Economic Update (Monday, May 10, 2021)

Lloyd Segal
Pro Member
  • Real Estate Coach
  • Los Angeles, CA
Posted

Economic Update
(Monday, May 10, 2021)

Are you making love less? I thought so. Apparently you’re not alone. According to the National Center for Health Statistics, the number of babies born in the U.S. dropped by 4% in 2020 compared with the previous year. In fact, the general fertility rate was a disastrous 55.8 births per 1,000 women ages 15 to 44, reaching yet another record low. What is happening? You would have thought that the birthrate would have increased during a pandemic as everyone stayed home (and looked for “creative” things to do), right? But the reverse happened! Was it an issue of performance anxiety? By the way, this is the sixth consecutive year that the number of births has declined after an increase in 2014 (down an average of 2% per year), and the lowest number of births since 1979. The U.S. total fertility rate (which estimates how many babies a hypothetical group of 1,000 women would have during their life based on data from a given year), remains far "below replacement" – meaning there wouldn't be enough babies born for a generation to replace the people who died during the same period.
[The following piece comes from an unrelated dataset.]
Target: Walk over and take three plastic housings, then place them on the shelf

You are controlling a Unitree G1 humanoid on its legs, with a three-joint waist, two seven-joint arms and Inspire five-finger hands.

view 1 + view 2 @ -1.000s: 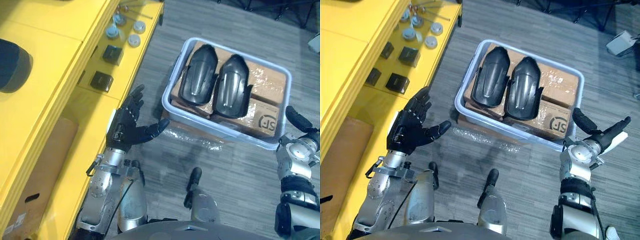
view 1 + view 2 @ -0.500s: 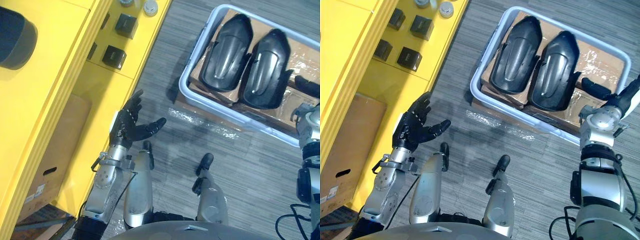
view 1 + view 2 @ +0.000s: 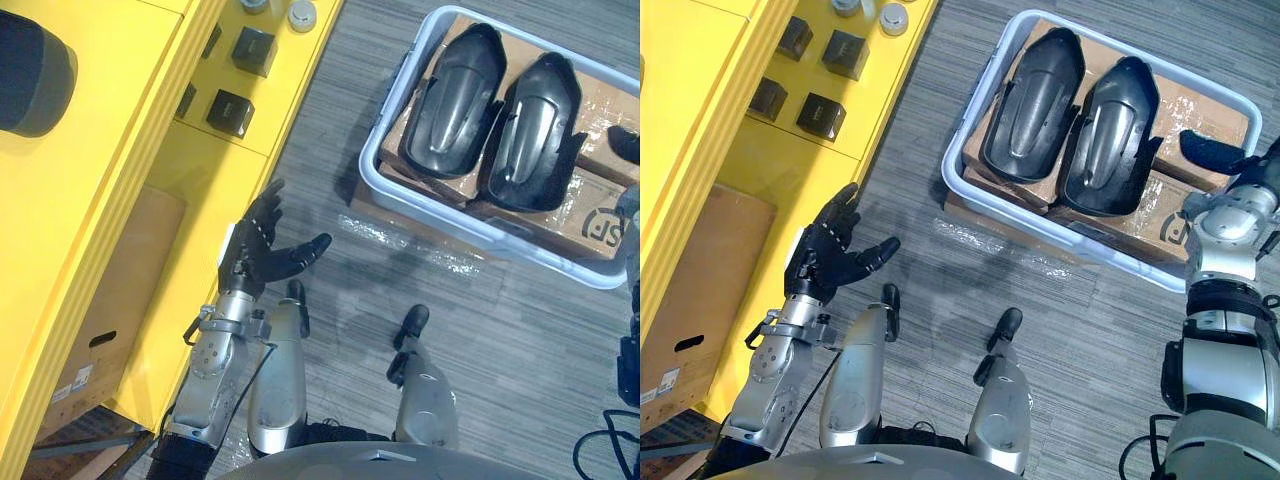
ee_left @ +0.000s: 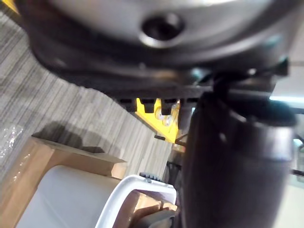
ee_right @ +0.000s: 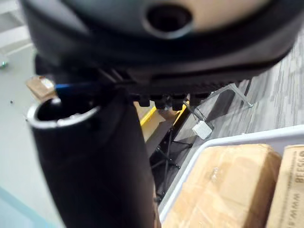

The rate has generally been below replacement since 1971. The statistical replacement rate is 2,100 births per 1,000 women. But in 2019, it was just over 1,700 births. And in 2020, the total fertility rate fell to just 1,637.5 births per 1,000 women. Bottom line: we need MORE lovemaking. Do I have your support on this? If I do, let’s wash our hands, put on our face masks, social distance (unless you’re making love), get vaccinated, and let’s dance…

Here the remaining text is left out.